Other than gastrin, these hormones all act to turn off the stomach's action. This is in response to food products in the liver and gall bladder which have not yet been absorbed. The stomach needs to push food into the small intestine only when it is not busy. While the intestine is full and still digesting food, the stomach will act as storage for food.
Epidermal growth factor (EGF) results in cellular proliferation, differentiation, and survival. EGF is a low-molecular-weight polypeptide first purified from a mouse's submandibular gland, but since found in many human tissues including the submandibular and parotid glands. Salivary EGF, which seems also regulated by dietary inorganic iodine, plays also an important physiological role in the maintenance of oroesophageal and gastric tissue integrity. The biological effects of salivary EGF include healing of oral and gastroesophageal ulcers, inhibition of gastric acid secretion, and stimulation of DNA synthesis as well as mucosal protection from intraluminal injurious factors such as gastric acid, bile acids, pepsin, and trypsin, and to physical, chemical, and bacterial agents.
The stomach can "taste" sodium glutamate using glutamate receptors. This information is passed to the lateral hypothalamus and limbic system in the brain as a palatability signal through the vagus nerve. The stomach can also sense, independently to tongue and oral taste receptors, glucose,carbohydrates, proteins, and fats. This allows the brain to link nutritional value of foods to their tastes.

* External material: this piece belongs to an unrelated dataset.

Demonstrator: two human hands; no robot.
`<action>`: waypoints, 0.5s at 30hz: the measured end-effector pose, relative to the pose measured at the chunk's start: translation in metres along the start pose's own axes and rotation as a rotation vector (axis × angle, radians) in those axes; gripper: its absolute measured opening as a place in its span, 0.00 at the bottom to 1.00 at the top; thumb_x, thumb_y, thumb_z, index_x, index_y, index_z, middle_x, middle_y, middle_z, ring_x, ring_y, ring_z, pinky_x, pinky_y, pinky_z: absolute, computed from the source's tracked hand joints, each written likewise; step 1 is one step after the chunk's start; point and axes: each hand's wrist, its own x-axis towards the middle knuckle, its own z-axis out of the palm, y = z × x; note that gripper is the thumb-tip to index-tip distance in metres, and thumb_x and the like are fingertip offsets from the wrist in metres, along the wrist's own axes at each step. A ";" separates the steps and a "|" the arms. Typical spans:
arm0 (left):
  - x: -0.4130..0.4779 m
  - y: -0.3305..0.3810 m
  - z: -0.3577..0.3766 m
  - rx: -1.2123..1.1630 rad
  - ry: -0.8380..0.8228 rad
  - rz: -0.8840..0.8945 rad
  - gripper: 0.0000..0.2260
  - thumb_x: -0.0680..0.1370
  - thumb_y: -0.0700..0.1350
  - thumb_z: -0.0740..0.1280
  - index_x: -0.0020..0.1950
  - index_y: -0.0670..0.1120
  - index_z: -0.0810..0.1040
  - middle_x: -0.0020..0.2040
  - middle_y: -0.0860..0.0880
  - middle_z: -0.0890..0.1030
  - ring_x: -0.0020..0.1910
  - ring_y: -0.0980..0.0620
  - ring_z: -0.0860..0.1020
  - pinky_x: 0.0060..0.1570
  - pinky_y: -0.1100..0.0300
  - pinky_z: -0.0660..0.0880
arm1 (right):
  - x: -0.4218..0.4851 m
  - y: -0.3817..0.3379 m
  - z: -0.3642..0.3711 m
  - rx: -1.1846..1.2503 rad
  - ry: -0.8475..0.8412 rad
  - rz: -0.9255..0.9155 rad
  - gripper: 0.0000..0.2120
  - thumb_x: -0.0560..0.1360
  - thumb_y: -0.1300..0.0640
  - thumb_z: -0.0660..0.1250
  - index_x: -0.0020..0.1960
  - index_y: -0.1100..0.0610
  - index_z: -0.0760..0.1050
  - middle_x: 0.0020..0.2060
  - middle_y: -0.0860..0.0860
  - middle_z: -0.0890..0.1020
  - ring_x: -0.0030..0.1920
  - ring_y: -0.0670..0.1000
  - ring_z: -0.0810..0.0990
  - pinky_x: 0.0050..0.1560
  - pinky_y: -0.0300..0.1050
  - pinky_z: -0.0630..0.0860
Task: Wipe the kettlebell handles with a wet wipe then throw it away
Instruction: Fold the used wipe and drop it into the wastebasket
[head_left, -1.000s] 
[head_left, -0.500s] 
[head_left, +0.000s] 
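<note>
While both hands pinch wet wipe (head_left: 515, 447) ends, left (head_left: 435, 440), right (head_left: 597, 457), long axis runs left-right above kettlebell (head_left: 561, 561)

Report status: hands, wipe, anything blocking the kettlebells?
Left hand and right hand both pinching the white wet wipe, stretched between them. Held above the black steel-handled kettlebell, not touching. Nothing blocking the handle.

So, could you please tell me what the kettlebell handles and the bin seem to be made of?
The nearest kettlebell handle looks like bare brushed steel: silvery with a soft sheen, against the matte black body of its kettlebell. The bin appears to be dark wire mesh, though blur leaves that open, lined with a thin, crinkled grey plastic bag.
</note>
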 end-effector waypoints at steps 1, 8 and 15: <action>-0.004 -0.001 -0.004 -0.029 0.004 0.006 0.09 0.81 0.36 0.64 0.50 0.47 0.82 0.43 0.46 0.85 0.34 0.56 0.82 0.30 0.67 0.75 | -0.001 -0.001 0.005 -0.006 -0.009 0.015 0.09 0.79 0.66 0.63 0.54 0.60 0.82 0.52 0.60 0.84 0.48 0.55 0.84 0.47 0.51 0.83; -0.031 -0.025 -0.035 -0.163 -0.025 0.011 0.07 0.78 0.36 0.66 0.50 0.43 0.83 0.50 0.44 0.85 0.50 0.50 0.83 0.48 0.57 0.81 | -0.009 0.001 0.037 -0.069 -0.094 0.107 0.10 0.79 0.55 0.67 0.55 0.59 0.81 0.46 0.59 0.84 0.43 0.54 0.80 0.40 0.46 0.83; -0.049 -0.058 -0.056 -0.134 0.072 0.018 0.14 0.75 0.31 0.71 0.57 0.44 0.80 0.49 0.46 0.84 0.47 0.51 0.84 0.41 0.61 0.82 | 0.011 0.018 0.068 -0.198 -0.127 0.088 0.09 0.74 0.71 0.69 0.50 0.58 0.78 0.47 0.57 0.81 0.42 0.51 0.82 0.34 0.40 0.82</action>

Although absorption is the primary function of the small intestine, some absorption of certain small molecules does nevertheless occur in the stomach through its lining. This includes water, if the body is too dehydrated; medication, like aspirin; and amino acids (e.g., whey protein shake).
There are many different gastric glands which secrete many different chemicals. Parietal cells secrete hydrochloric acid and intrinsic factor; chief cells secrete pepsinogen; goblet cells secrete mucus; argentaffin cells secrete serotonin and histamine; and G cells secrete the hormone gastrin.